Ci sono molte sonorità che agiscono nella Colonna Sonora, l’elettronica, la musica orchestrale con archi legni e ottoni, il pianoforte e la chitarra blues che è molto rilevante. Ci sono tutti questi livelli differenti che alla fine vengono uniti dall’elemento tematico che ritorna e passa nella varie sezioni. Noi cerchiamo di muoverci facendo economia del materiale sonoro composto, anche perché è l’unica cosa che può rendere organica una Colonna Sonora che parta da aspetti e suggestioni totalmente distanti. Quindi un modo per uniformare, per ottenere un certo grado di omogeneità è quello di far circolare le note, le melodie gli spunti melodici anche riarrangiati, riarmonizzati, allargati, stretti, affinchè siano riconoscibili

 

Siete partiti dai romanzi scritti o direttamente dalle scene?

Le musiche le abbiamo scritte o leggendo la sceneggiatura o vedendo le scene già girate e premontate, secondo una logica di accostamento musica/immagini.

La musica si faceva più emotiva quando doveva sottolineare, ad esempio,  i momenti di Rocco nel ricordo di sua  moglie Marina, mentre diventava più tensiva nelle fasi di indagine.

 

 

Pierangelo Fornaro e Corrado Carosio

 

Quale aspetto della storia di Rocco Schiavone in ogni caso ha colpito di più la vostra sensibilità di musicisti?

Con Simone Spada, il regista della terza e di questa quarta Stagione, che ringraziamo, siamo andati a fare un lavoro di descrizione dei personaggi che in particolare nella Stagione ora in onda venivano ad avere un ruolo maggiore, ad esempio creando per Casella, l’agente di Rocco, che a 60 anni viene a trovarsi in una situazione di profondo innamoramento, un tema amoroso, o ancora lavorando su Antonio e le sue vicende, che scopriremo nella puntata di stasera.

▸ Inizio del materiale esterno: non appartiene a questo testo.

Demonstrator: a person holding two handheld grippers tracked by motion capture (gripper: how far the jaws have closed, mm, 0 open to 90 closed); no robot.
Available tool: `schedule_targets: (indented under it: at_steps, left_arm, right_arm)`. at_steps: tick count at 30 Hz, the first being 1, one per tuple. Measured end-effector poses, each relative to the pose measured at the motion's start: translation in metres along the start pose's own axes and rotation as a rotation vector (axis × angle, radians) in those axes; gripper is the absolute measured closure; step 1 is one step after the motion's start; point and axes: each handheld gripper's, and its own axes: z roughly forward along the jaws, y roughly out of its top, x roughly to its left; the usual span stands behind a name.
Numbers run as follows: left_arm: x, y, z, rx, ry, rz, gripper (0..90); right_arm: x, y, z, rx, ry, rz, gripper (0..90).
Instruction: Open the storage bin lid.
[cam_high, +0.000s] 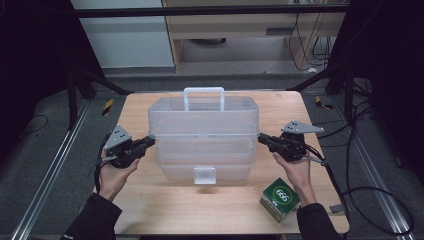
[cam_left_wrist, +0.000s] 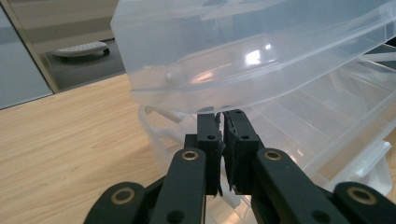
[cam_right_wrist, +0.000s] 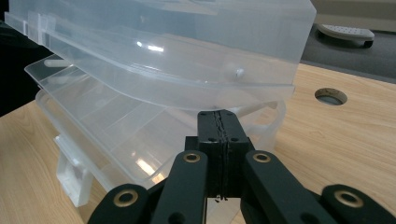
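1. High view: clear plastic toolbox (cam_high: 204, 137) mid-table, white handle (cam_high: 204, 97) upright at the back, front latch (cam_high: 204, 175) hanging toward the near edge; upper lid section raised above the stepped lower trays.
2. Bare wooden table (cam_high: 150, 205) on both sides of the box and in front; far edge close behind the handle; round cable hole (cam_right_wrist: 330, 95) in the tabletop, seen in the right gripper view.
3. Green carton (cam_high: 279, 199) near the front right corner, well apart from the box, white "666" readable on top.
4. Left gripper (cam_high: 149, 141) level, tips at the box's left end under the lid's rim; in the left gripper view, jaws nearly together with a thin gap, tips (cam_left_wrist: 223, 114) touching the lid's underside, nothing pinched.
5. Right gripper (cam_high: 261, 138) level at the right end, mirrored; in the right gripper view, jaws pressed fully together, tips (cam_right_wrist: 219, 113) just beneath the lid's edge.
6. Both hands behind the grippers, forearms in dark sleeves entering from the near edge.
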Motion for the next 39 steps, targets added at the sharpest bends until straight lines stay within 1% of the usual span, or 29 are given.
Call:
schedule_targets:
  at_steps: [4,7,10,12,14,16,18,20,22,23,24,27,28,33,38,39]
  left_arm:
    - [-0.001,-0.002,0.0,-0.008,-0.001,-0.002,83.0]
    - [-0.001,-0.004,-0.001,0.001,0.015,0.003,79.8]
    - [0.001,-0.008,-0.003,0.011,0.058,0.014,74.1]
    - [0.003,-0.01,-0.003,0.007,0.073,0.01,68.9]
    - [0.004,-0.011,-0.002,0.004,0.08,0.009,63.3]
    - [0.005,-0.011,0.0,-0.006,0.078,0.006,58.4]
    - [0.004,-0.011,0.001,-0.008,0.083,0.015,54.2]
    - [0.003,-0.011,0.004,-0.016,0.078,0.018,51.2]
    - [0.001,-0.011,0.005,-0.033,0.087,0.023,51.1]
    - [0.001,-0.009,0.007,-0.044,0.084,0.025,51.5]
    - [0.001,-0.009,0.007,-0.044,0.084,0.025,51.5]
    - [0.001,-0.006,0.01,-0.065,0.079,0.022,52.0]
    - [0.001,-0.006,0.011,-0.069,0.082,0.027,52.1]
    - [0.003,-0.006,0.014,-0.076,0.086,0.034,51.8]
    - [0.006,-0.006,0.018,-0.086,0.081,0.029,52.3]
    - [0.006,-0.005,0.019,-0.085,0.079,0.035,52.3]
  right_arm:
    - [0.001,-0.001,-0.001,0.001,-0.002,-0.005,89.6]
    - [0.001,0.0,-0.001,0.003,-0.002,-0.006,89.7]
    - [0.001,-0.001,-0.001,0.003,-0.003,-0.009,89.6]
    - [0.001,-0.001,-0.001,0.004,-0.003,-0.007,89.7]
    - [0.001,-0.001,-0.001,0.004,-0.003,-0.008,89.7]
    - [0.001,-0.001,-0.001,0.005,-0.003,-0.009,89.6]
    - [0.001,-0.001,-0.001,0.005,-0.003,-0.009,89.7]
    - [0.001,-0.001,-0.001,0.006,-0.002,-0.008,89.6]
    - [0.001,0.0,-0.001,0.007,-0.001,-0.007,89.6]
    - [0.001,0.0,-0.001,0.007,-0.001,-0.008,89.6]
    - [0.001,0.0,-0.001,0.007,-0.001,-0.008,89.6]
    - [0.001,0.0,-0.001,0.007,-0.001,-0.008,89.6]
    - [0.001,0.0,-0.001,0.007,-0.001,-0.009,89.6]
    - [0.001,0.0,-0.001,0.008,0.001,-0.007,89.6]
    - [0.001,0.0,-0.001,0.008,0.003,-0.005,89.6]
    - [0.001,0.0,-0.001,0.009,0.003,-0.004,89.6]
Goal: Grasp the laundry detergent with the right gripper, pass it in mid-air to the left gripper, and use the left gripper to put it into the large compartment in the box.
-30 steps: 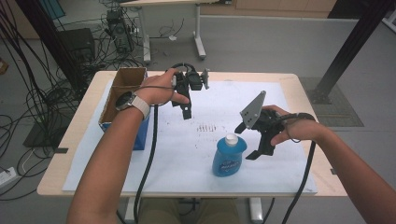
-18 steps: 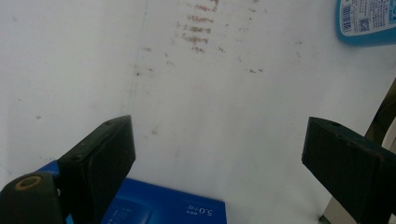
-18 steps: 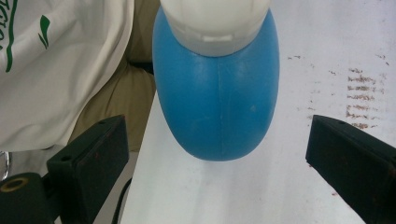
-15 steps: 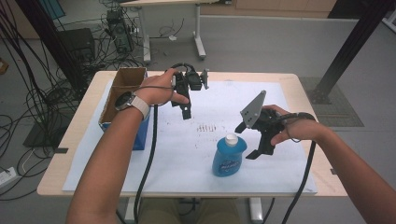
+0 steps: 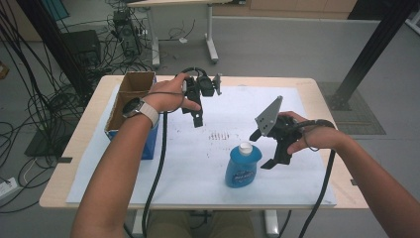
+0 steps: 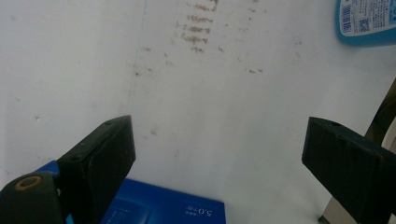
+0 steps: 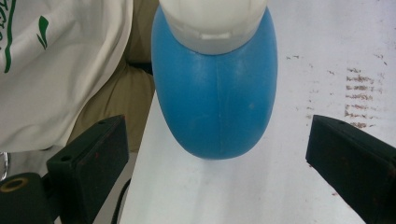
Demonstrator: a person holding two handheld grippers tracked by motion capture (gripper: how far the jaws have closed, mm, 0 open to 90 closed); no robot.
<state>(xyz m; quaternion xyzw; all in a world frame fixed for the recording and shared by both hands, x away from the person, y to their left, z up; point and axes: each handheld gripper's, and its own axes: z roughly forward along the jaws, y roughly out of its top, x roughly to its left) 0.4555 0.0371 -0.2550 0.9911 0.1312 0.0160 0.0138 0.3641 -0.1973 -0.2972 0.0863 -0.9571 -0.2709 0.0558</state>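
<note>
The blue soap bottle (image 5: 243, 165) is standing untouched near the bench's (image 5: 317, 87) front edge; the right tool (image 5: 270, 147) is hovering released beside it, grasp pending, while the left tool (image 5: 197, 110) is waiting released.

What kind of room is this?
Probably a lab or workshop: tangled cables lie on the grey floor, electronic boxes stand behind the table, and a person holds a wired gripper over it.

Table (image 5: 89, 148): paper (image 5: 198, 168), bottle (image 5: 243, 166), box (image 5: 130, 106).
</note>
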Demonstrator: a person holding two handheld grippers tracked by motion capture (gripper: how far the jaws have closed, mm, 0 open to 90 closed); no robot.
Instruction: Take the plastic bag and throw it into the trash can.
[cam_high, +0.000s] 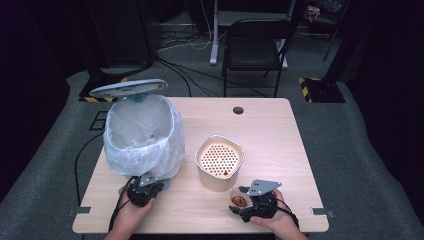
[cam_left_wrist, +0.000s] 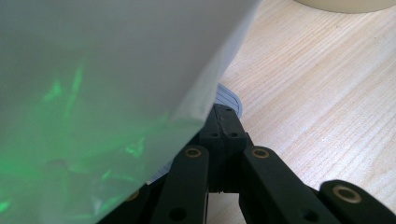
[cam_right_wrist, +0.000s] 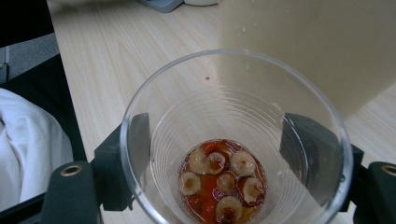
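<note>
High view: a light wooden table (cam_high: 280, 130) seen from above, with the person's two hands entering from the bottom edge. The right gripper (cam_high: 246, 202) sits near the front right of the table and grips a clear plastic cup (cam_high: 238, 199), which stands just in front of a cream container (cam_high: 219, 161) whose top carries a perforated strainer insert (cam_high: 219, 157); whether cup and container touch cannot be told here. Right gripper view: the cup (cam_right_wrist: 233, 140) lies between the two black jaws, one pad against each side of its wall, the cup upright with its mouth toward the camera. At its bottom rests a small amount of reddish liquid with round pale slices (cam_right_wrist: 223, 182) (what the slices are cannot be told). The cream container's wall (cam_right_wrist: 308, 51) rises directly behind the cup. The left gripper (cam_high: 146, 190) is at the front left of the table, against the foot of a bin lined with a translucent white bag (cam_high: 142, 135), whose grey lid (cam_high: 129, 88) stands raised behind it. Left gripper view: the jaws are drawn fully together, tips meeting beside the bag's fold (cam_left_wrist: 116, 70) and at the edge of the bin's grey base (cam_left_wrist: 229, 99); nothing can be made out between them.
</note>
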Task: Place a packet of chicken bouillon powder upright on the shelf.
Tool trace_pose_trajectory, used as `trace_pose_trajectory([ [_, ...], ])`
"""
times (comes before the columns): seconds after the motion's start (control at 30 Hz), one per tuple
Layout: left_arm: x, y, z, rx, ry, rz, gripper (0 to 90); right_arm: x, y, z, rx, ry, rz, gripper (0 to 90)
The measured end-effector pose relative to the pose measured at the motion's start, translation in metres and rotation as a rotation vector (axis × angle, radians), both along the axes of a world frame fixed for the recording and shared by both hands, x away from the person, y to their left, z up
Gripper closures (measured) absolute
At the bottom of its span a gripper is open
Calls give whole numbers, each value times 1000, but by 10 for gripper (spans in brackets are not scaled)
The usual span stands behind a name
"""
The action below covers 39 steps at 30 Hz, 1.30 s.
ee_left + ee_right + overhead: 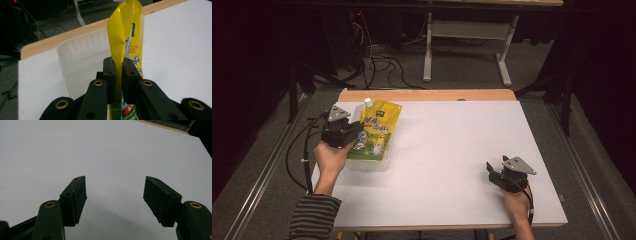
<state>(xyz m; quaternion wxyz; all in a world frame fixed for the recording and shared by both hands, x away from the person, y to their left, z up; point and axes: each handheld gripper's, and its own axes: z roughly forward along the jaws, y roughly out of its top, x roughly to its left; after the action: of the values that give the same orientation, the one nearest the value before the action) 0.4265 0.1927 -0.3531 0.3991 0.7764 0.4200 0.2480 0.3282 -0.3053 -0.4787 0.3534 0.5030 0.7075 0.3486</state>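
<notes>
Pouch point(125, 37) between left tongs point(119, 75)

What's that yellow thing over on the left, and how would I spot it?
Look at the white table, near its far left corner. There a clear plastic tub stands, and the left hand-held gripper pinches a yellow spouted pouch above it: the one brightly coloured, printed thing there.

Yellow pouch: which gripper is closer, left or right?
Left. The left gripper is shut on the yellow pouch, holding it beside the clear plastic bin. The right gripper sits open on the white table, far across from the pouch.
</notes>
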Motion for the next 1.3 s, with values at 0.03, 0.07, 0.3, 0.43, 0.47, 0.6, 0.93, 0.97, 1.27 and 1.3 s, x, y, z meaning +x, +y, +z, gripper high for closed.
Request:
trace_pose_trajectory([
  [0.03, -2, -2, -1, -1, -15, 3, 839, 0, 0, 0, 0, -1, 0, 354],
  [0.07, -4, -3, -2, 0, -24, 3, 847, 0, 0, 0, 2, -2, 1, 354],
  [0.3, -13, -3, -7, -25, -71, 8, 873, 0, 0, 0, 2, -2, 1, 354],
  [0.43, -10, -5, -9, -29, -85, 11, 890, 0, 0, 0, 2, -2, 0, 353],
  [0.47, -9, -5, -9, -34, -88, 12, 890, 0, 0, 0, 2, -2, 0, 353],
  [0.6, -9, -9, -10, -56, -122, 14, 898, 0, 0, 0, 2, -2, 2, 353],
  [0.93, -14, -3, -16, -95, -142, 3, 877, -1, -1, 0, 6, -3, 2, 351],
  [0.97, -15, -1, -16, -98, -138, 4, 877, -1, -1, 0, 6, -3, 2, 351],
  [1.27, -25, 5, -14, -49, -104, 15, 869, 0, 0, 0, 5, -2, 0, 351],
  [1.3, -26, 4, -14, -47, -106, 14, 872, 0, -1, 0, 2, -4, 1, 352],
])
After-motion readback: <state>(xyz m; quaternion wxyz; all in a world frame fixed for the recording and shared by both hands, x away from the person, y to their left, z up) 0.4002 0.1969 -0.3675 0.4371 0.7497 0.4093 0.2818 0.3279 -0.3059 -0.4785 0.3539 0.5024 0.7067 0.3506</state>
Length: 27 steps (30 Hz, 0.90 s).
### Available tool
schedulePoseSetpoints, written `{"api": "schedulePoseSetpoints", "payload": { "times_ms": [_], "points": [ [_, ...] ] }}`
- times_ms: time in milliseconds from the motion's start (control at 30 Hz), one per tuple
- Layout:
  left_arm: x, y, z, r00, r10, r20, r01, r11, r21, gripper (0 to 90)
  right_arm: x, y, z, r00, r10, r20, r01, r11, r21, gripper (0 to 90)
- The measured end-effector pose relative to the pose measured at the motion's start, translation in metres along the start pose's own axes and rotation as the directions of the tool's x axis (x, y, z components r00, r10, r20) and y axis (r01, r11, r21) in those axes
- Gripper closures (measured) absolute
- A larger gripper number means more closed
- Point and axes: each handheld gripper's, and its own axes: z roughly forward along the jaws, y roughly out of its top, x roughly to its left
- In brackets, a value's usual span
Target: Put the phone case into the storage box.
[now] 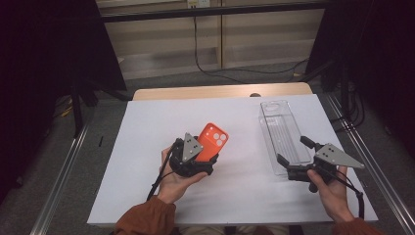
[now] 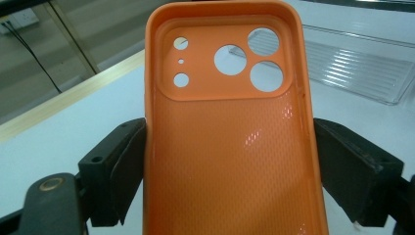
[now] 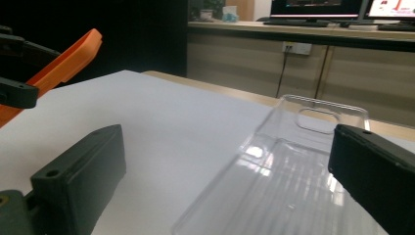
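Orange phone case [image 1: 211, 141] sits clamped across its sides in the left gripper [image 1: 193, 159], lifted off the white mat [image 1: 147, 147], left of the clear case [image 1: 284, 134]. Right gripper [image 1: 298, 157], jaws apart and empty, hovers at the clear case's near end. Square up, then close on its long edges gently; thin plastic flexes.

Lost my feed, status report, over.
Left gripper shut on orange silicone phone case. Right gripper open beside clear plastic phone case. Nothing between.

A clear phone case [image 1: 285, 134] lies on the white table [image 1: 147, 147].
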Motion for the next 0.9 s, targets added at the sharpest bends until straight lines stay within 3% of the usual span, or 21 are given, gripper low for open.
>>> {"api": "schedulePoseSetpoints", "payload": {
  "times_ms": [200, 467, 900],
  "points": [
    [-0.008, -0.004, -0.003, 0.9998, 0.018, -0.008, -0.018, 0.9998, 0.001, 16.4, 0.020, 0.006, 0.015, 0.9988, -0.017, -0.045, 0.018, 1.000, 0.021, 0.0],
    [-0.022, -0.003, -0.002, 0.9976, 0.069, -0.009, -0.069, 0.9976, -0.003, 16.4, 0.037, 0.011, 0.030, 0.9975, 0.022, -0.067, -0.016, 0.997, 0.081, 0.9],
    [-0.032, -0.008, 0.000, 0.9898, 0.110, -0.091, -0.114, 0.9925, -0.044, 16.4, 0.051, 0.021, 0.046, 0.9932, 0.043, -0.108, -0.027, 0.989, 0.144, 2.3]
  ]
}}
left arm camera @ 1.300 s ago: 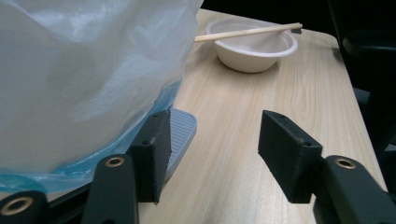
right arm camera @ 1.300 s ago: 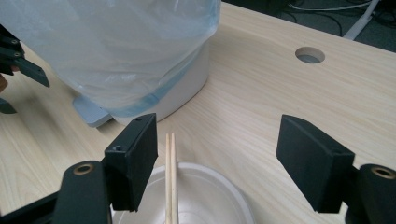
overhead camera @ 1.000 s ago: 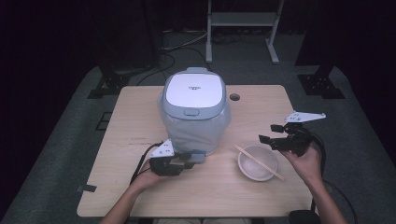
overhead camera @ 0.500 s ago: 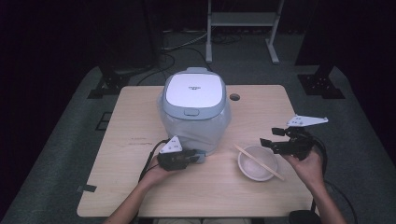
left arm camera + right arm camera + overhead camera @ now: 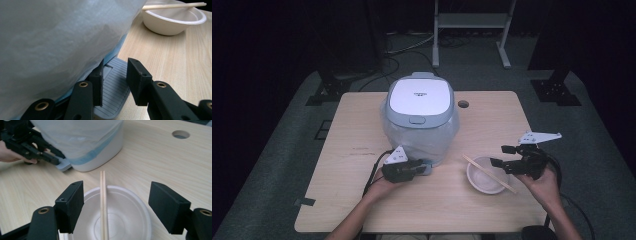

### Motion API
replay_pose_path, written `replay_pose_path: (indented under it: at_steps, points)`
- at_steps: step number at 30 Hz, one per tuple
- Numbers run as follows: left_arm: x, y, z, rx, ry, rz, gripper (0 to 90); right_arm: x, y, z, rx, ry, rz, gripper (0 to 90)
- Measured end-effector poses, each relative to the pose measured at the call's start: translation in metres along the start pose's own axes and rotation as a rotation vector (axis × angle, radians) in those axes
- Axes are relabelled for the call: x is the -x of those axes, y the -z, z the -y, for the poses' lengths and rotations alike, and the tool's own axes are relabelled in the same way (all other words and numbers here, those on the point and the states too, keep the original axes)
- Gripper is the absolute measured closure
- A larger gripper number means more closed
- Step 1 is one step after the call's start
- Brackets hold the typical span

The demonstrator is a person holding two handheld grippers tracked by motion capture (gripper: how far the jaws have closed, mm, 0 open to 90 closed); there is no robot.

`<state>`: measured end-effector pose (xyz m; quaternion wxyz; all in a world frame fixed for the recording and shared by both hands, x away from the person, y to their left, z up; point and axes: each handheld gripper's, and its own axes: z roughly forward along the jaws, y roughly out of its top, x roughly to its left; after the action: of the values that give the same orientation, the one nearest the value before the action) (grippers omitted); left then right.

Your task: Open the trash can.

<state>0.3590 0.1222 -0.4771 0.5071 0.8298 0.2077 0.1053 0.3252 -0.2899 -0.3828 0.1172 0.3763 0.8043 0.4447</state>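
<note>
The left tongs (image 5: pixel 115 82) have just been closing and now pinch the grey ribbed tab (image 5: pixel 113 92) that sticks out at the foot of the plastic-wrapped rice cooker (image 5: pixel 421 117) on the desk (image 5: pixel 357 150). The right tongs (image 5: pixel 116 207) stand spread wide, holding nothing. Just ahead of them sits the white bowl (image 5: pixel 130 220), with chopsticks (image 5: pixel 103 202) across its rim.

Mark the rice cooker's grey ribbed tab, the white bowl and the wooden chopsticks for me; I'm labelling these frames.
Grey ribbed plastic tab (image 5: pixel 113 87): left gripper view, ribbed top.
White round paper bowl (image 5: pixel 130 225): right gripper view, inner wall.
Pale wooden chopsticks (image 5: pixel 103 195): right gripper view, mid-shaft.
</note>
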Motion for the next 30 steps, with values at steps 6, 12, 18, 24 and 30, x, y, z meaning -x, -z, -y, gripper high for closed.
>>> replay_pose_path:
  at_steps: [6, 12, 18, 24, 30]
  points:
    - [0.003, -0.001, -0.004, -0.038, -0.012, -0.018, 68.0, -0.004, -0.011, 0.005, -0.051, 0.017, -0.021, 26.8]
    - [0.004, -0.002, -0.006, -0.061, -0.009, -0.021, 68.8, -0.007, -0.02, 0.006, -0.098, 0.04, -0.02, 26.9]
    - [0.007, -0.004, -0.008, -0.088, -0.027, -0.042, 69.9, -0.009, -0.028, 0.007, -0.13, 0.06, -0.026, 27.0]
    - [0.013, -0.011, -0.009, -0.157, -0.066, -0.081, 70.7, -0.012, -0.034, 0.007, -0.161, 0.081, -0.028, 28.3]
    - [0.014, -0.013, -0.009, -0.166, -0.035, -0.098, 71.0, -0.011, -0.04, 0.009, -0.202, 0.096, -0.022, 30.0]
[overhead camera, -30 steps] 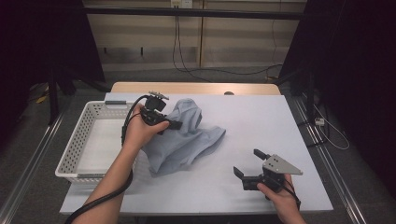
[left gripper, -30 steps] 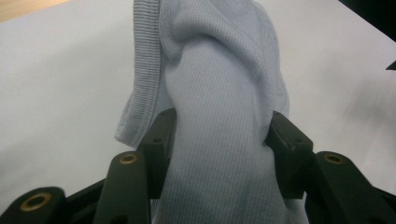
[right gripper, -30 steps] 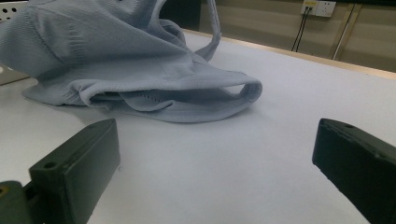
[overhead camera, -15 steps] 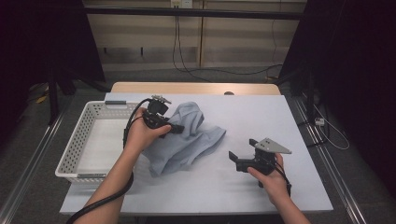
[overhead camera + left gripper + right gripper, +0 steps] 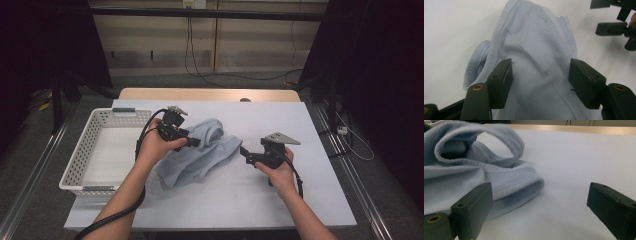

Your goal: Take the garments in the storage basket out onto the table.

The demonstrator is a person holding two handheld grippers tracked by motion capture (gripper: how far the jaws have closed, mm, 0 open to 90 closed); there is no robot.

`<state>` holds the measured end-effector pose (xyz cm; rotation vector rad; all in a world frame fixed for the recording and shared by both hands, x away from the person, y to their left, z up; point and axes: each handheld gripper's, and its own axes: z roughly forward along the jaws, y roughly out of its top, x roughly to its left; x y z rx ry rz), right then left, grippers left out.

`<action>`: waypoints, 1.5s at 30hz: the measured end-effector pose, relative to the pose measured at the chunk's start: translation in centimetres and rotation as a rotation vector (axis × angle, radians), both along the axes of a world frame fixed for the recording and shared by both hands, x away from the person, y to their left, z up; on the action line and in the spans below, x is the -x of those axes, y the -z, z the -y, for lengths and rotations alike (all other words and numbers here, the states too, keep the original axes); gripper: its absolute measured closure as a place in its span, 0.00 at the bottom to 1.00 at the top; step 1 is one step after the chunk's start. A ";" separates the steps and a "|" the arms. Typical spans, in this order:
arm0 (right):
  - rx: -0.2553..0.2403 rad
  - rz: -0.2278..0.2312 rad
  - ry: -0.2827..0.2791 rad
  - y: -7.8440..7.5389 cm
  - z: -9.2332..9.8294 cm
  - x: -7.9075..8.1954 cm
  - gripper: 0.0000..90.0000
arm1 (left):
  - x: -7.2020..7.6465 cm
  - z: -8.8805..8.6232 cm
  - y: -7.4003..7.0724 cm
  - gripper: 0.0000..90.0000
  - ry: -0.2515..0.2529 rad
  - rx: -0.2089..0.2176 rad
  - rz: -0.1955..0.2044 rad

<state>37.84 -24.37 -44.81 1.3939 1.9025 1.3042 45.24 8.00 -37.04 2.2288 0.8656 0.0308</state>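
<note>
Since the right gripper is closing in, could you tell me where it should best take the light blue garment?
Probably the thick ribbed hem at the light blue garment's near edge: it lies folded and raised off the table. Come in low from the right gripper's side, jaws open.

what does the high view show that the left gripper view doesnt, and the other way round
High view alone: the white basket left of the cloth, both forearms, and the wooden strip at the table's far edge. Left gripper view alone: the left tool close up, jaws open astride the light blue garment, its ribbed hem plain. Both: the garment, the white table and the right tool near the cloth's edge.
</note>
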 end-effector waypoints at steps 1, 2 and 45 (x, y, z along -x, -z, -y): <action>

E’ stato quindi fatto in questo caso un lavoro importante nell’unificare la Colonna Sonora già scritta per le Stagioni precedenti, con  queste nuove esigenze.

 

Che tipo di musica comporreste per accompagnare l’attualità così impervia di questi mesi?

Se dovesse rappresentare l’importanza della musica per la politica italiana ci vorrebbe una partitura di almeno 5 minuti di sole battute di silenzio…sarebbe la composizione più adatta per descriverla.